§ **THE TASK**:
Please copy out all lines of the entries that contain the word "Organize".

[Dataset records]
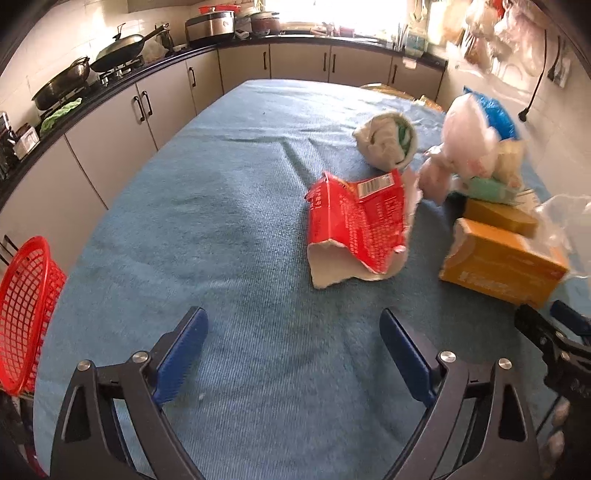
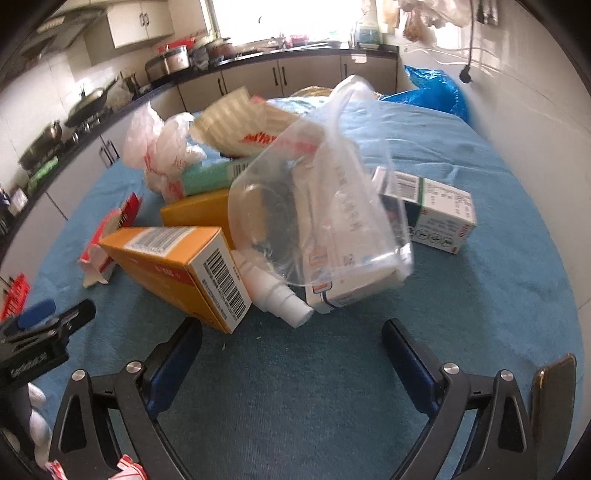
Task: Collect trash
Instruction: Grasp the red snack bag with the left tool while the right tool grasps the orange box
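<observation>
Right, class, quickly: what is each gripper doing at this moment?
Left gripper: open, holding nothing, above the blue cloth.
Right gripper: open, holding nothing.

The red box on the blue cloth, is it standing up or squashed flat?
Squashed and lying on its side. The red box is torn open, its white inside showing along the ragged edge, resting on the blue cloth.

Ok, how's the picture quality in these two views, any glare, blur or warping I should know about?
Left wrist view: the window is blown out white, the counter bows with fisheye curvature, and the white plastic bag is smeared by motion blur. Right wrist view: the same backlit glare up top, the clear plastic bag shows soft reflections, and the left gripper at the frame edge is blurred.
</observation>
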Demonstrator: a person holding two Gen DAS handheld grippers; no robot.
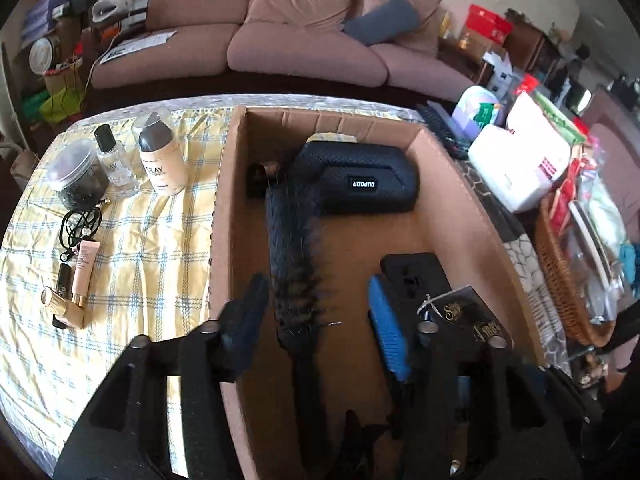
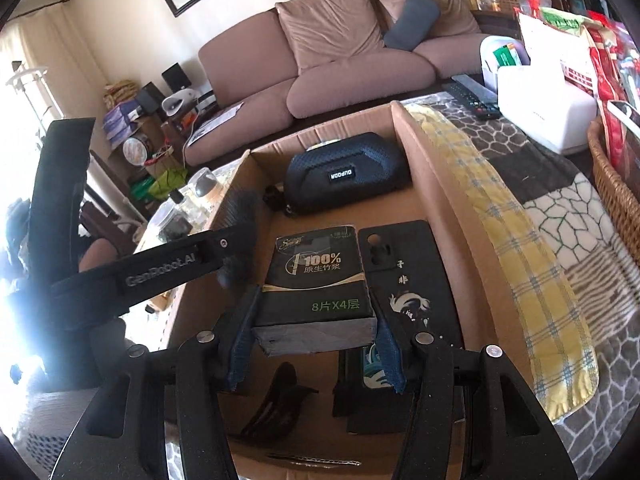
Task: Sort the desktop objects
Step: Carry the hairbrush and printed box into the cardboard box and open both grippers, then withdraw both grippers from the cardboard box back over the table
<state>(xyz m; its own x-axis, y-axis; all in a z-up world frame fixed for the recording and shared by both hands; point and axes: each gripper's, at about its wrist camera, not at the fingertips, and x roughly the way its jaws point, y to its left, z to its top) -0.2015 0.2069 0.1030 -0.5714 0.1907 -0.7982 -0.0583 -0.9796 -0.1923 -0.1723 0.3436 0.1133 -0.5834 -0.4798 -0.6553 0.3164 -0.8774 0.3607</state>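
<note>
While the left gripper stood open astride the brush, long axis toward the box far wall, the right gripper clamped the tissue pack above the box floor.

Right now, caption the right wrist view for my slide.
Right gripper clamps a tissue pack above the cardboard box, beside a black case.

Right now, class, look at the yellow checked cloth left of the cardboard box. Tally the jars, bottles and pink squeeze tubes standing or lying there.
jar: 1
bottles: 2
tube: 1
Total: 4
</note>
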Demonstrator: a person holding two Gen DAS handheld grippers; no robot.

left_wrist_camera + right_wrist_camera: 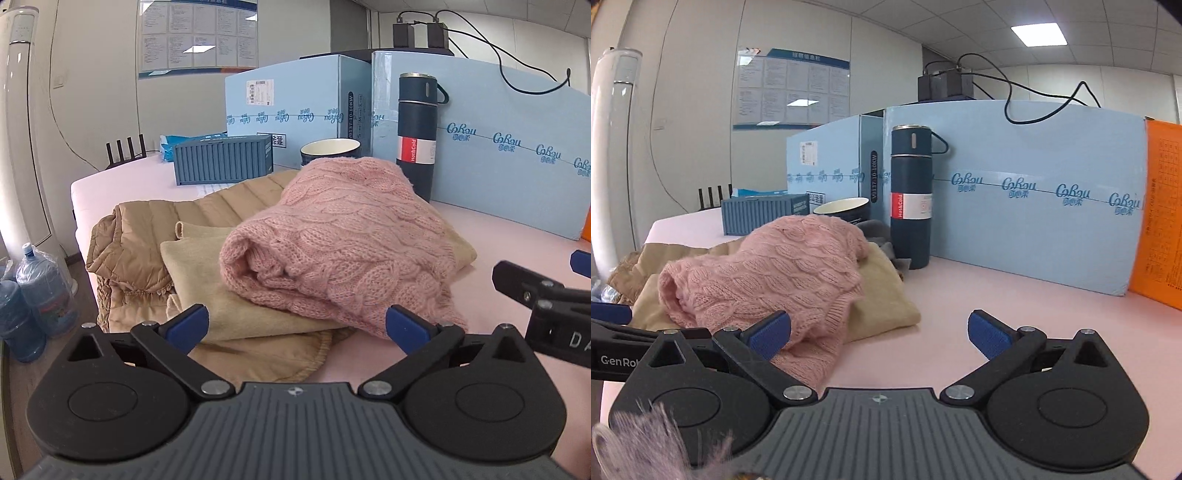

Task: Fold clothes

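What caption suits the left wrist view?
Open left gripper faces a folded pink sweater stacked on beige clothes.

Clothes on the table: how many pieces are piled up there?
3 visible: a pink knitted sweater on top, a folded cream garment under it, and a tan quilted jacket at the bottom. Others may be hidden underneath.

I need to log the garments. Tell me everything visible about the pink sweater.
The pink sweater is a chunky cable-knit, looks like soft wool, folded into a thick bundle with a rolled opening facing the left wrist camera. It lies on a folded cream garment, itself over a tan quilted jacket. No claw grips it.
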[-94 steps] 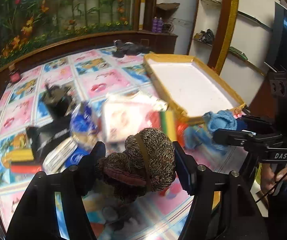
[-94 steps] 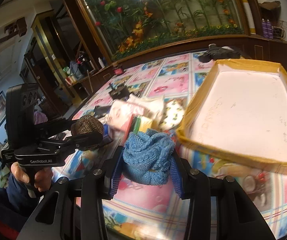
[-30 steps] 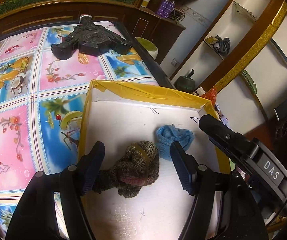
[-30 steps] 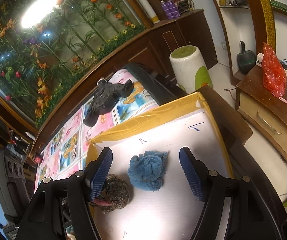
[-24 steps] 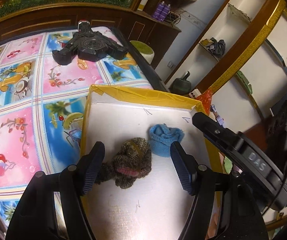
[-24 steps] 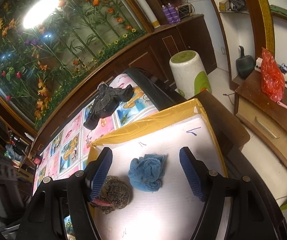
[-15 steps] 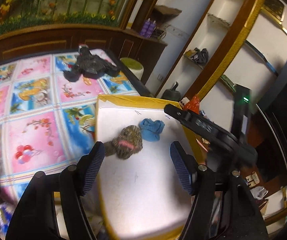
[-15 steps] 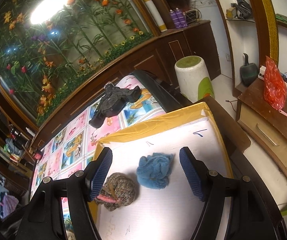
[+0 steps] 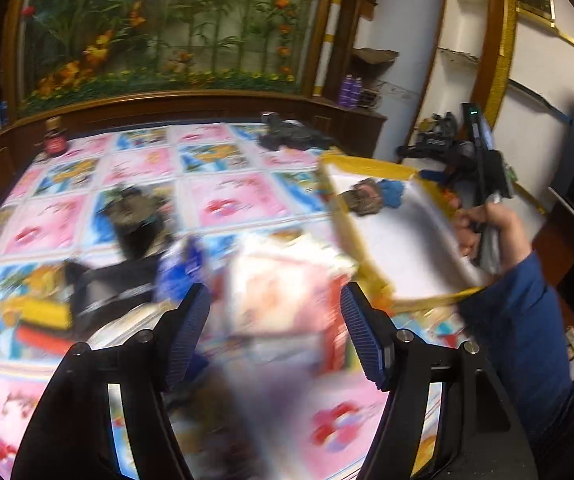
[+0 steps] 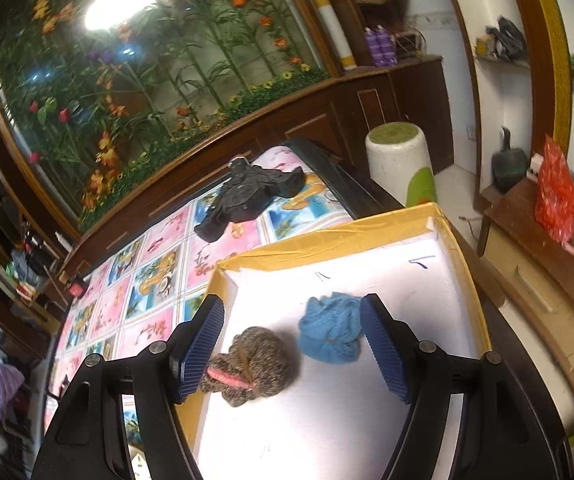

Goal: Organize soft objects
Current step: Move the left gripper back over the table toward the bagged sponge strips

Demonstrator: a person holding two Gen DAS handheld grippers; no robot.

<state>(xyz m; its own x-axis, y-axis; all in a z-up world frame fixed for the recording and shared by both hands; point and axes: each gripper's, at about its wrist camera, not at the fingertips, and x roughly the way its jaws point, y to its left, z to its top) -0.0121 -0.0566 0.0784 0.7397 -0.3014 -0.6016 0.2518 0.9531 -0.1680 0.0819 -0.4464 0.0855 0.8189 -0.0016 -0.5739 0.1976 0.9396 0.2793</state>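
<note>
The brown knitted hat (image 10: pixel 253 368) and the blue knitted piece (image 10: pixel 331 332) lie side by side, apart, on the white floor of the yellow-rimmed tray (image 10: pixel 327 248). My right gripper (image 10: pixel 293 344) hovers open above them, touching neither. My left gripper (image 9: pixel 275 332) is open and empty over a blurred pile on the table. A pink soft package (image 9: pixel 279 296) lies between its fingers and below them. From the left wrist view the tray (image 9: pixel 371 168) is at the right with the brown hat (image 9: pixel 363 196) and the blue piece (image 9: pixel 393 194) inside. A hand (image 9: pixel 483 224) holds the right gripper there.
The pile also holds a blue packet (image 9: pixel 179 272), a black case (image 9: pixel 115 288) and a yellow and red sponge (image 9: pixel 39 316). A black gadget (image 10: pixel 251 192) lies at the table's far end. Beyond the table edge stand a white and green stool (image 10: pixel 401 164) and a red bag (image 10: pixel 557 196).
Both grippers let go of the hat and the blue piece, which now lie in the tray. My left gripper has swung away from the tray, back over the pile. The right one drew back slightly.
</note>
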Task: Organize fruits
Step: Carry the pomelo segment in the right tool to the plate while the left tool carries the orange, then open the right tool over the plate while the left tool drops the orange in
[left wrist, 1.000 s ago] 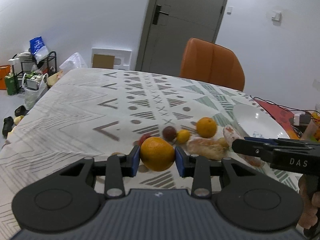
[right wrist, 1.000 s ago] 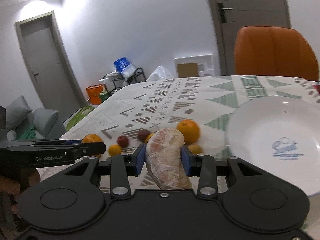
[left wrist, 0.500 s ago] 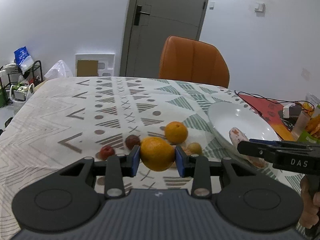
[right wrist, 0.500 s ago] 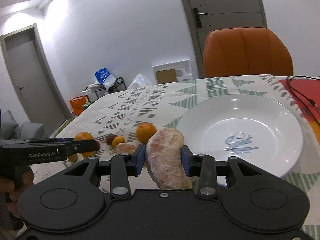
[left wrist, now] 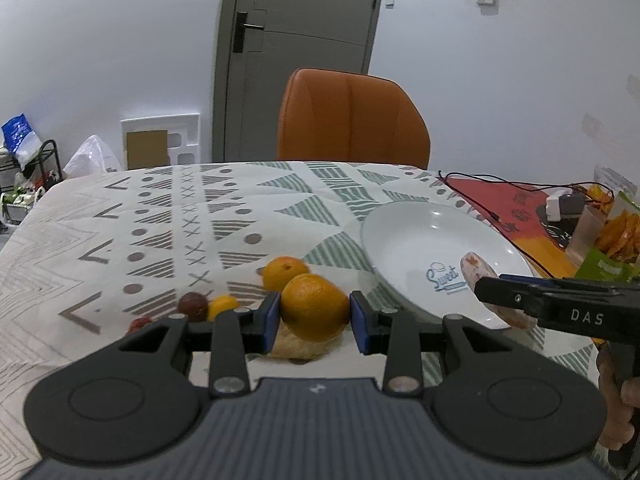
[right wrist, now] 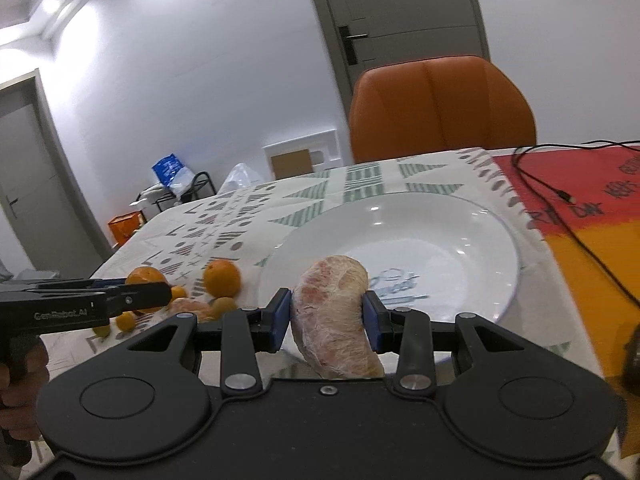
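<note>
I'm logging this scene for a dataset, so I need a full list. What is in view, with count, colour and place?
Plate: one, white with blue lettering, on the table's right side, nothing lying in it.
Orange: one, held in the left gripper.
Peeled segment: one, pinkish, held in the right gripper over the plate's near edge.
Loose fruit: several orange, yellow and dark red pieces on the tablecloth, left of the plate; exact count unclear.
Tablecloth: one, white with grey and green shapes.
Chair: one, orange, behind the table.
Door: one, grey, behind the chair.
Cable: one, black, across the red and yellow mat.
Left gripper: shut on the orange.
Right gripper: shut on the segment.
</note>
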`<state>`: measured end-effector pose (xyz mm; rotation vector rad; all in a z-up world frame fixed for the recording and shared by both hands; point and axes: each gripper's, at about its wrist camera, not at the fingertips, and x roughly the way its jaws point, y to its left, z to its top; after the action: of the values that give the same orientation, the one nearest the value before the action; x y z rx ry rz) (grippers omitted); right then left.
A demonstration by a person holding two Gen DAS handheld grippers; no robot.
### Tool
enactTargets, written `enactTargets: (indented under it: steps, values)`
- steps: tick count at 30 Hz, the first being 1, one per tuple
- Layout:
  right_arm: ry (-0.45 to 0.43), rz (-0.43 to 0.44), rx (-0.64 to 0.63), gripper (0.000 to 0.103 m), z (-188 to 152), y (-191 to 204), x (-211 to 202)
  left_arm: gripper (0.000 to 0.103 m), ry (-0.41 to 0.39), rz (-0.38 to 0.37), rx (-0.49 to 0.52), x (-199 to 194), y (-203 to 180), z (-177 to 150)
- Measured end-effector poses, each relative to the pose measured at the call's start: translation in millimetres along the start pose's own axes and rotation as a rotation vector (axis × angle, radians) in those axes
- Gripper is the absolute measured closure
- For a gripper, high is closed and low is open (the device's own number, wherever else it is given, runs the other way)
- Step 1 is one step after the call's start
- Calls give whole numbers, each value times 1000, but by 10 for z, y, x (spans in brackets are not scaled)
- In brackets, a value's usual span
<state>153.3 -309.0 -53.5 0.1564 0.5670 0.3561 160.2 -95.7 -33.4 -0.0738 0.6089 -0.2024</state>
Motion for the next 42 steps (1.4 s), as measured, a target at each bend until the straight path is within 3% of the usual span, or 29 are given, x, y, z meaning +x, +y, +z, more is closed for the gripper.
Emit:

§ **EXERCISE ANSWER**:
Goal: Organize soft objects
Task: Organize fruits

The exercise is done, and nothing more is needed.